__Data section__.

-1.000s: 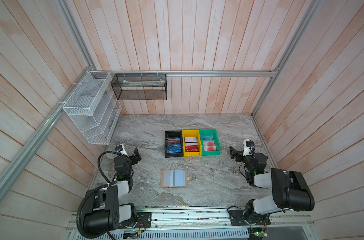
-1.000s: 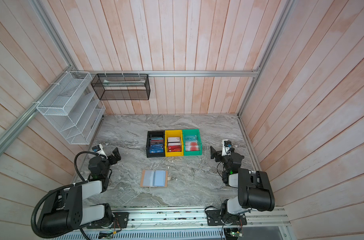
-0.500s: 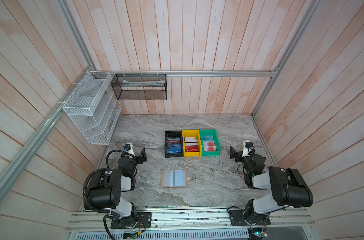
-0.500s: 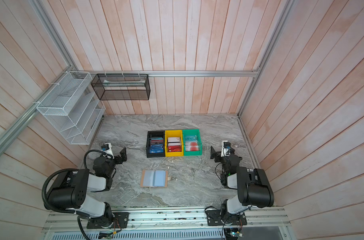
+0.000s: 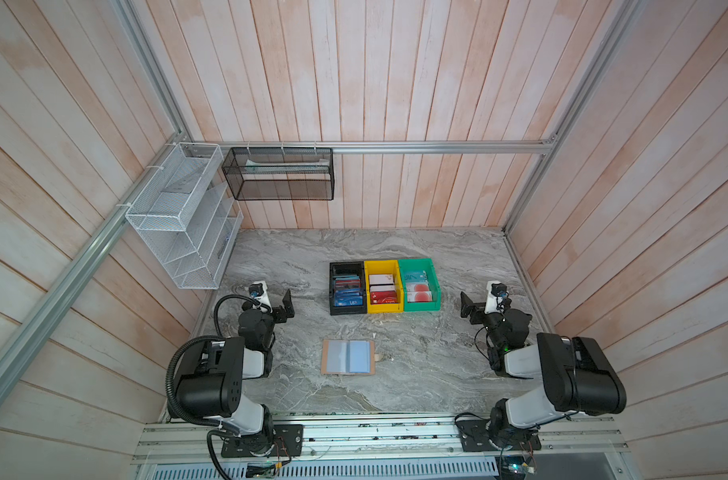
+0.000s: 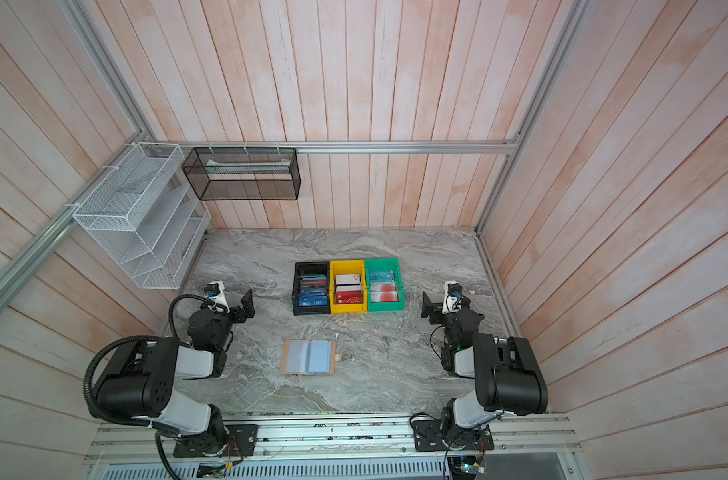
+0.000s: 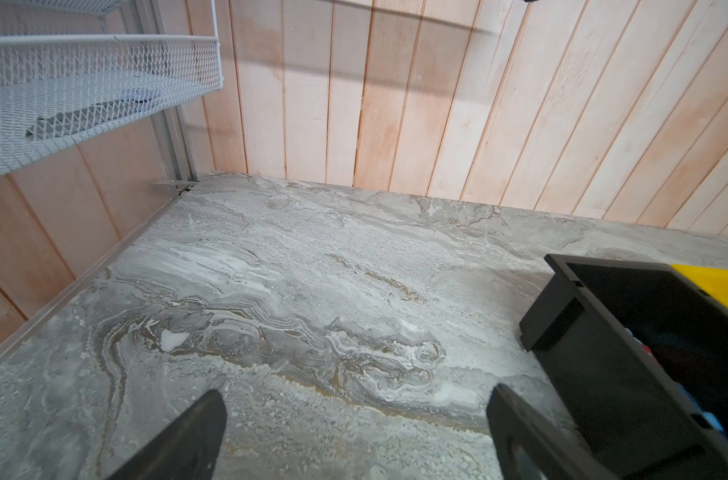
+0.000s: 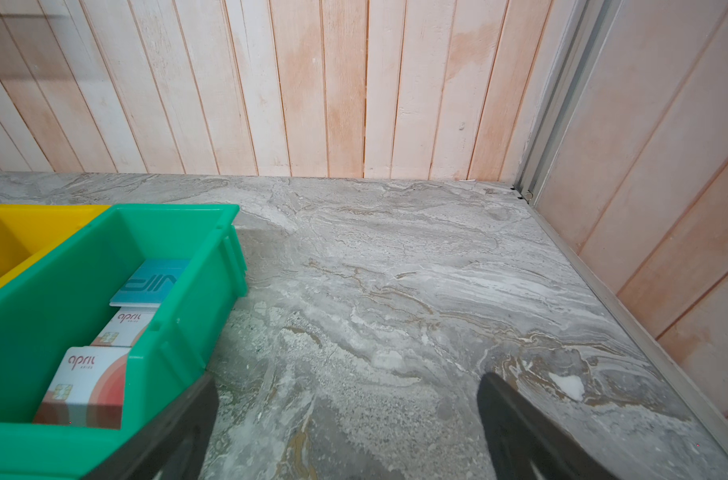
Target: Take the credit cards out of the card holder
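Note:
The tan card holder [image 5: 347, 357] [image 6: 308, 357] lies open on the marble table, near the front middle. Its clear sleeves look pale blue-grey, and I cannot tell whether cards are in them. Credit cards lie in three bins behind it: black [image 5: 346, 264], yellow [image 5: 381, 262] and green [image 5: 416, 262]. The right wrist view shows a blue VIP card [image 8: 150, 284] and a white card with a red circle [image 8: 88, 384] in the green bin [image 8: 175, 210]. My left gripper [image 5: 287, 305] [image 7: 356, 399] is open and empty, left of the black bin [image 7: 603, 374]. My right gripper [image 5: 466, 307] [image 8: 347, 382] is open and empty beside the green bin.
A white wire rack [image 5: 179, 216] hangs on the left wall and a black mesh basket [image 5: 279, 174] on the back wall. Wooden walls close the table on three sides. Bare marble lies between each gripper and the card holder.
The left arm has folded up, and its gripper has shifted a little right toward the black bin. The right arm has barely moved. Both grippers stay open.

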`<state>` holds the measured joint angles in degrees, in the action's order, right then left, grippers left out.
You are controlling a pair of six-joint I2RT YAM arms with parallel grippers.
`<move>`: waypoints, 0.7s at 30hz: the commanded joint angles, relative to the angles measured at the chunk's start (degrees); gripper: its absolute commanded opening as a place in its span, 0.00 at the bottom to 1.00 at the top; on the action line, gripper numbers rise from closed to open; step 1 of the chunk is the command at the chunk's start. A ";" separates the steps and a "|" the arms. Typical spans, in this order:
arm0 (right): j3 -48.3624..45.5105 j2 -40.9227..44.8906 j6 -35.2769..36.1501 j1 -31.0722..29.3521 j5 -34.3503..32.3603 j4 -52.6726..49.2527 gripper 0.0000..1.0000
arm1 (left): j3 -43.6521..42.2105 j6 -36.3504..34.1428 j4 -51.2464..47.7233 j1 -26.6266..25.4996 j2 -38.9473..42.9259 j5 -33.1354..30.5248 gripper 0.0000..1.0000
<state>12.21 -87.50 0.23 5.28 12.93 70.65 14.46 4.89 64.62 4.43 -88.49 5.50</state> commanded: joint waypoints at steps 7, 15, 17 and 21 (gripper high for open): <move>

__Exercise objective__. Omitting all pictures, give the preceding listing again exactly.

__Your solution__.
-1.000s: 
-1.000s: 
-0.500s: 
-0.500s: 
+0.000s: 
+0.000s: 
+0.000s: 
+0.000s: 
Target: Take the credit cards out of the card holder
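Note:
The tan card holder [image 5: 347, 357] [image 6: 308, 357] lies open on the marble table, near the front middle. Its clear sleeves look pale blue-grey, and I cannot tell whether cards are in them. Credit cards lie in three bins behind it: black [image 5: 346, 264], yellow [image 5: 381, 262] and green [image 5: 416, 262]. The right wrist view shows a blue VIP card [image 8: 150, 284] and a white card with a red circle [image 8: 88, 384] in the green bin [image 8: 175, 210]. My left gripper [image 5: 287, 305] [image 7: 356, 399] is open and empty, left of the black bin [image 7: 603, 374]. My right gripper [image 5: 466, 307] [image 8: 347, 382] is open and empty beside the green bin.
A white wire rack [image 5: 179, 216] hangs on the left wall and a black mesh basket [image 5: 279, 174] on the back wall. Wooden walls close the table on three sides. Bare marble lies between each gripper and the card holder.
The left arm has folded up, and its gripper has shifted a little right toward the black bin. The right arm has barely moved. Both grippers stay open.
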
`<state>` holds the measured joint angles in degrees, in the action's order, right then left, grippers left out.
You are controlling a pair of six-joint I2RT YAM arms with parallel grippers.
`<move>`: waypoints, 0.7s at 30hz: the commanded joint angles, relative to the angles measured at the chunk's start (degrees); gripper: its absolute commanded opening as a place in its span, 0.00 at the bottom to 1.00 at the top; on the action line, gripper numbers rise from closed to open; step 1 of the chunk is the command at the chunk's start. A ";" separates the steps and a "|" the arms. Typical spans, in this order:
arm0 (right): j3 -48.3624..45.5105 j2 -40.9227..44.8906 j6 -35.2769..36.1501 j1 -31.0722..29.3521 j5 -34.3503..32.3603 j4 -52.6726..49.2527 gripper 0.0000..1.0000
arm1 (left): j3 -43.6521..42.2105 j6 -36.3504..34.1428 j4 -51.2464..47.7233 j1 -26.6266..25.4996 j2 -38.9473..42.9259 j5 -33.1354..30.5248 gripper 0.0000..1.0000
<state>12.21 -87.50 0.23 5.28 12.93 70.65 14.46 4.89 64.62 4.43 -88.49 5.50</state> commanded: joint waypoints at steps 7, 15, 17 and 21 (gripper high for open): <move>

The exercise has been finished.